Directions: Nothing outside the range is wanted. Repeat exactly the lines below from the one with "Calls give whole" through the one with "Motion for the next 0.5".

Saved entries:

+ + + + +

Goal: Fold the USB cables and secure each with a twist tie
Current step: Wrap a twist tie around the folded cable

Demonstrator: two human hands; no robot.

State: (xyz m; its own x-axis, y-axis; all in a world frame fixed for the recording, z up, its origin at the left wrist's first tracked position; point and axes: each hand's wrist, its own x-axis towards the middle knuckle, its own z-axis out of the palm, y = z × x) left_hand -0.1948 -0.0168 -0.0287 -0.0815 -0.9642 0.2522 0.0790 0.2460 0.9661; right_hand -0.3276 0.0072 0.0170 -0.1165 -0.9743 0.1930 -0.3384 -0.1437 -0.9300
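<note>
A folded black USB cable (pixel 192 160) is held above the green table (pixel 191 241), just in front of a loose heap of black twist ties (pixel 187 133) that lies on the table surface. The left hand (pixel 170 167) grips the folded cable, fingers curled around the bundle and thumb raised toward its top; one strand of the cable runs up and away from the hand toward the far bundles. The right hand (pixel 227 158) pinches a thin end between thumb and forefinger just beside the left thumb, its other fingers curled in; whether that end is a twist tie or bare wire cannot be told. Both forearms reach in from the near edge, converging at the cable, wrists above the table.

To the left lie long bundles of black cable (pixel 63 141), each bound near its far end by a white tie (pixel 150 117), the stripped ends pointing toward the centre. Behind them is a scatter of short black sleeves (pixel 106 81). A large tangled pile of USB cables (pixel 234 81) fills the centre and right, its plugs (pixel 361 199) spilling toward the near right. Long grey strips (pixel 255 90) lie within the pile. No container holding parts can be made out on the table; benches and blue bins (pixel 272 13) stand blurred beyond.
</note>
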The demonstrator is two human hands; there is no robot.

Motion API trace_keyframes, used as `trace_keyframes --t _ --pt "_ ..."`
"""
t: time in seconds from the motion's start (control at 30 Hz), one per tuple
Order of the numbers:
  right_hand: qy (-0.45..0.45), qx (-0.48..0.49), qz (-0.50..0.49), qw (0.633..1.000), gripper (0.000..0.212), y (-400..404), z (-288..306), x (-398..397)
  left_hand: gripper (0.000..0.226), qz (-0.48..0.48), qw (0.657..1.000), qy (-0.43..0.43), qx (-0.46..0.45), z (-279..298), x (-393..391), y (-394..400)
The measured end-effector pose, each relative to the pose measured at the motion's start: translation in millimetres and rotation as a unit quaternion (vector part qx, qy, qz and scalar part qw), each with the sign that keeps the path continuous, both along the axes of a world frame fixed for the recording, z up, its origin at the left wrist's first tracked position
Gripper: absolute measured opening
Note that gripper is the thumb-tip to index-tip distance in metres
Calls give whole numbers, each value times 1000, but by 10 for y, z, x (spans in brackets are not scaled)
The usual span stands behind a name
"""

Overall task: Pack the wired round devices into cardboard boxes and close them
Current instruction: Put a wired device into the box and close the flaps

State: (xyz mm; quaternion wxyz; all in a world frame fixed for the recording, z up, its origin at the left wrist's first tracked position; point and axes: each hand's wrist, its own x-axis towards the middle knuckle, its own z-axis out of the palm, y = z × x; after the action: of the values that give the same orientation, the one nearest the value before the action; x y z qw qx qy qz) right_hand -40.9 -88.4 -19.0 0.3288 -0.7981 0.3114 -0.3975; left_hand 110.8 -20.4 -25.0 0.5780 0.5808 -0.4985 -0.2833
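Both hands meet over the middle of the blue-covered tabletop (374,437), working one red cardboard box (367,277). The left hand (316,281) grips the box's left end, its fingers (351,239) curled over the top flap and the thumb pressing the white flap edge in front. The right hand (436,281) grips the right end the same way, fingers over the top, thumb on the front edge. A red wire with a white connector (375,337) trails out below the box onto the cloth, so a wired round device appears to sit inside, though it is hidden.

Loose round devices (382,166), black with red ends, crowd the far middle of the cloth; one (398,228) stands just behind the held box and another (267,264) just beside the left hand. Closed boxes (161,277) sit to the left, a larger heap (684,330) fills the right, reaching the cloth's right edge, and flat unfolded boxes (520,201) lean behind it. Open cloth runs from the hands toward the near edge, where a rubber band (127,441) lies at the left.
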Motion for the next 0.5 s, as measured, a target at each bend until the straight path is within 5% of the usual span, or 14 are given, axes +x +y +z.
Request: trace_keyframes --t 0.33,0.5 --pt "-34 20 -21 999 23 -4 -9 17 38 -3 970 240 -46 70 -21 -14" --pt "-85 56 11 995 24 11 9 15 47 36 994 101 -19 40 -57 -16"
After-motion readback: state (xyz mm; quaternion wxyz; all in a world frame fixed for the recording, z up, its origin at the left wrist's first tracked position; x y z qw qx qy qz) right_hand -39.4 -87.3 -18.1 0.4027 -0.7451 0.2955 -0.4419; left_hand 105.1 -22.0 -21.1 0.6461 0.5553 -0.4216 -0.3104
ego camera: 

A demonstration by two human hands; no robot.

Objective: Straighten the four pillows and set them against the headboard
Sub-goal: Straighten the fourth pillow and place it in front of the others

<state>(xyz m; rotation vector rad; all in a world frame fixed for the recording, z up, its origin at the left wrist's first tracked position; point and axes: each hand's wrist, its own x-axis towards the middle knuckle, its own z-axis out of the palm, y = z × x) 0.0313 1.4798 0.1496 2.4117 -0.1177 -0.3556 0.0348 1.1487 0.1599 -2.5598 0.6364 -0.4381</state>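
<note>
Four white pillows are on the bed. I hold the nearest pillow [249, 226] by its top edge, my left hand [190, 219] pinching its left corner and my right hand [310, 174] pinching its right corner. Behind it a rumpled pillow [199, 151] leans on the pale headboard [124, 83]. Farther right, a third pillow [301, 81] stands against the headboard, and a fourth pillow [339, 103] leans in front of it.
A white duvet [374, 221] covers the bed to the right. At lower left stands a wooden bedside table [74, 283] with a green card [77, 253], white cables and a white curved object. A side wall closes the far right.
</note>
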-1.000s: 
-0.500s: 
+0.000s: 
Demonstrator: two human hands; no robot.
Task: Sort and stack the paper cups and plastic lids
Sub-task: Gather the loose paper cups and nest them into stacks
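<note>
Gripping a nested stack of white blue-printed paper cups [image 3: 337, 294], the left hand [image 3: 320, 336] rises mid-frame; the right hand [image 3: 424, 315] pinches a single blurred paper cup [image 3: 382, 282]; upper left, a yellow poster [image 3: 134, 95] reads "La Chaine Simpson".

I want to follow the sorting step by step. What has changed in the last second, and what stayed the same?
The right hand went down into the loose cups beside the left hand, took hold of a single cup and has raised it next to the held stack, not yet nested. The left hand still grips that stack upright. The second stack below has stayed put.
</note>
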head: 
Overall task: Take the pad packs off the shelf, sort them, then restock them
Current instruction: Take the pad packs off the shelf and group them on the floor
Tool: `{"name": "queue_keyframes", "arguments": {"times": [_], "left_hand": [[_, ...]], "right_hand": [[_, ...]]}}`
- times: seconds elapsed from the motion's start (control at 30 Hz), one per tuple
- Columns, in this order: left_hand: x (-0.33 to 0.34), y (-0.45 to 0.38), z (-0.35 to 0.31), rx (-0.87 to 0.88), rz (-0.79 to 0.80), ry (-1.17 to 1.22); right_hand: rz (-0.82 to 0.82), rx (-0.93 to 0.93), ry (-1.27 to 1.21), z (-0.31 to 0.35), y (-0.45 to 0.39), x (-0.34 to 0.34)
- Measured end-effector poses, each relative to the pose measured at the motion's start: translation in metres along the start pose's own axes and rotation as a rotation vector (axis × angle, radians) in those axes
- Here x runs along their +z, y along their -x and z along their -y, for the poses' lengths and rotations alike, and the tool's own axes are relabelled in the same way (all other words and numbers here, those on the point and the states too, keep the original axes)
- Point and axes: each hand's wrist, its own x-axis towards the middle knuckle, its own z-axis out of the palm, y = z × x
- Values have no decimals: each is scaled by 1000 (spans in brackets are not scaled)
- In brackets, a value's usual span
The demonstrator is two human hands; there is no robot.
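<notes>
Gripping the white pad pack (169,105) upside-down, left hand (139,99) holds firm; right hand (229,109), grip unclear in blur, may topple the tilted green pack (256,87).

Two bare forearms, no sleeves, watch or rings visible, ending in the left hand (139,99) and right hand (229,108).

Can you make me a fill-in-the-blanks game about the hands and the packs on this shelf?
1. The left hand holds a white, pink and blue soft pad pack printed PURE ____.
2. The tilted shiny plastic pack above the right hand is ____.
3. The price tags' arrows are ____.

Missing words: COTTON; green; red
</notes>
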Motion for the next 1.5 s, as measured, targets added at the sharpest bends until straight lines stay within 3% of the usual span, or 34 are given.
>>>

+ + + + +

Task response:
Calls give whole numbers, each value times 1000, but by 10 for y, z, x (spans in brackets are not scaled)
The usual span stands behind a name
"""

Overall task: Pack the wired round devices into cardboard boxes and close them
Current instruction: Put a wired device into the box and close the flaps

State: (xyz mm; quaternion wxyz; all in a world frame fixed for the recording, z up, its origin at the left wrist's first tracked position; point and axes: each hand's wrist, its own x-axis towards the middle knuckle, its own z-axis out of the palm, y = z × x; after the action: of the values that give the same orientation, the one nearest the value before the action; x y z qw qx qy qz) right_hand -40.9 -88.4 -19.0 0.3288 -0.7981 0.3114 -0.3975; left_hand 110.8 -20.4 -25.0 0.5780 0.5808 -0.4985 -0.2833
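Both hands meet over the middle of the blue-covered tabletop (374,437), working one red cardboard box (367,277). The left hand (316,281) grips the box's left end, its fingers (351,239) curled over the top flap and the thumb pressing the white flap edge in front. The right hand (436,281) grips the right end the same way, fingers over the top, thumb on the front edge. A red wire with a white connector (375,337) trails out below the box onto the cloth, so a wired round device appears to sit inside, though it is hidden.

Loose round devices (382,166), black with red ends, crowd the far middle of the cloth; one (398,228) stands just behind the held box and another (267,264) just beside the left hand. Closed boxes (161,277) sit to the left, a larger heap (684,330) fills the right, reaching the cloth's right edge, and flat unfolded boxes (520,201) lean behind it. Open cloth runs from the hands toward the near edge, where a rubber band (127,441) lies at the left.
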Motion for the next 0.5 s, as measured, a target at each bend until the straight path is within 5% of the usual span, or 14 are given, axes +x +y +z.

Nothing remains to be done in this exercise.